Exercise requirements
Could the listing be repeated exactly, with every picture dropped?

___ Data ___

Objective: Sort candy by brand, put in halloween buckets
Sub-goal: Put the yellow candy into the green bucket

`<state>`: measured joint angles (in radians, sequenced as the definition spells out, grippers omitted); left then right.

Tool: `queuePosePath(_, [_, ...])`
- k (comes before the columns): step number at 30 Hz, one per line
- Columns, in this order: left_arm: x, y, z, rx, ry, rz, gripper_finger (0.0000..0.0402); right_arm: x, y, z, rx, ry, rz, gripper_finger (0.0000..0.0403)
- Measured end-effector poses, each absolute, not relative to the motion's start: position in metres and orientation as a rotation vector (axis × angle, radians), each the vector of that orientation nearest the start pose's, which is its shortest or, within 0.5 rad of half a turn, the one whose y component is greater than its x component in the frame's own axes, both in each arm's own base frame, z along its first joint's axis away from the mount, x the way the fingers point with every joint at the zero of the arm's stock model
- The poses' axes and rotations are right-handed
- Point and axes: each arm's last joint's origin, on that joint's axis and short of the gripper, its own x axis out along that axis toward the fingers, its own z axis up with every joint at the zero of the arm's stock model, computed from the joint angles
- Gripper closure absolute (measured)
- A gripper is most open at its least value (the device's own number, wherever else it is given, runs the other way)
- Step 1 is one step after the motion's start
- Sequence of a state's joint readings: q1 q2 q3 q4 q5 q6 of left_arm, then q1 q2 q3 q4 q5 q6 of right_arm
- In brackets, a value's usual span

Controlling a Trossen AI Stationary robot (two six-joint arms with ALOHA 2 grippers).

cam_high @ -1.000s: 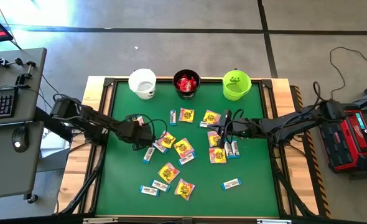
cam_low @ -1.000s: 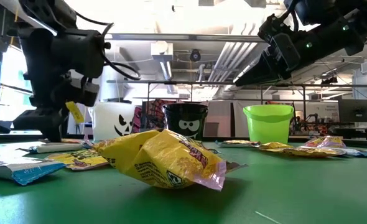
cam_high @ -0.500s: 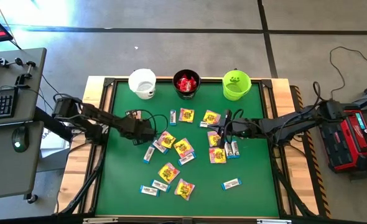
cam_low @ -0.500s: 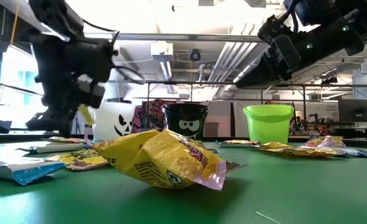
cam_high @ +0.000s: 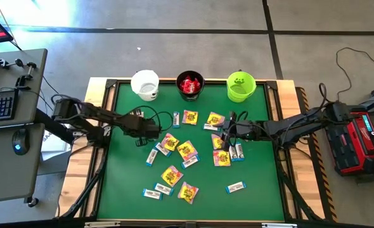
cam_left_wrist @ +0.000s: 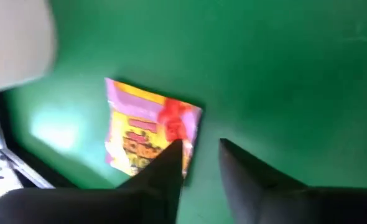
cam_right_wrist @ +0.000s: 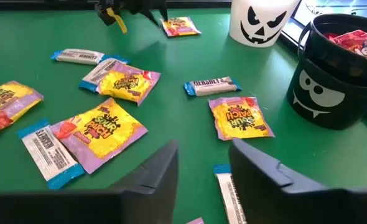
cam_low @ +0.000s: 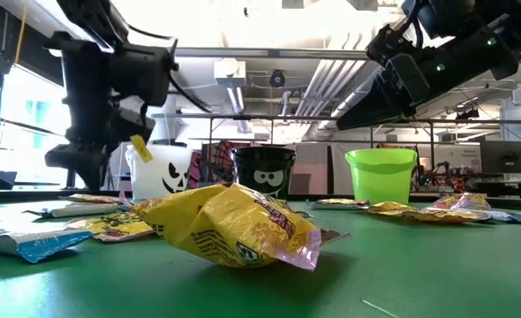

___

Written answer
Objective: Sort candy by brand, put in halloween buckets
Sub-goal: Put the yellow candy into the green bucket

`<state>`: measured joint angles (in radians, sequenced as the definition spells out, grippers omitted); left then right.

Tool: `queuePosePath(_, [_, ...])`
- k (comes before the columns): step number at 30 Hz, one per line
- Columns, in this order: left_arm: x, y, z, rx, ry, rz, gripper_finger (0.0000..0.0402); right_arm: x, y, z, rx, ry, rz, gripper_finger (0.0000..0.0403)
- Measured end-effector poses, each absolute, not relative to the motion's start: position in metres and orientation as a rotation vector (axis × angle, radians), each the vector of that orientation nearest the start pose's, which is its shortest or, within 0.5 rad of half a turn, the one whose y component is greater than its x component in the frame's own axes, both in each arm's own base frame, z along its first joint's axis away from the mount, x the way the fingers point with every joint at the zero of the arm's stock model
- The poses' axes and rotations are right-handed
- Point and axes: each arm's last joint's origin, on that joint's axis and short of the gripper, its own x axis out along that axis toward the fingers, its own z axis up with every joint at the zero of the arm's stock model, computed from the joint angles
- Gripper closure absolute (measured)
- A gripper is most open at its least value (the device's own number, wherever else it is given, runs the other way)
- Step 1 is one step after the motion's start
- Sequence of a state's joint readings: q1 q2 q3 q4 q5 q6 of left_arm, then q1 q2 q3 q4 q5 q6 of right_arm
- In brackets, a value's usual span

Controlling a Trossen AI Stationary robot (two six-joint arms with ALOHA 2 grippers).

cam_high @ -1.000s: 
cam_low @ -1.000s: 
cam_high @ -0.500s: 
cam_low @ -0.500s: 
cam_high @ +0.000s: 
cam_left_wrist @ +0.000s: 
cam_right_wrist @ +0.000s: 
cam_low @ +0.000s: 

Work on this exercise is finished.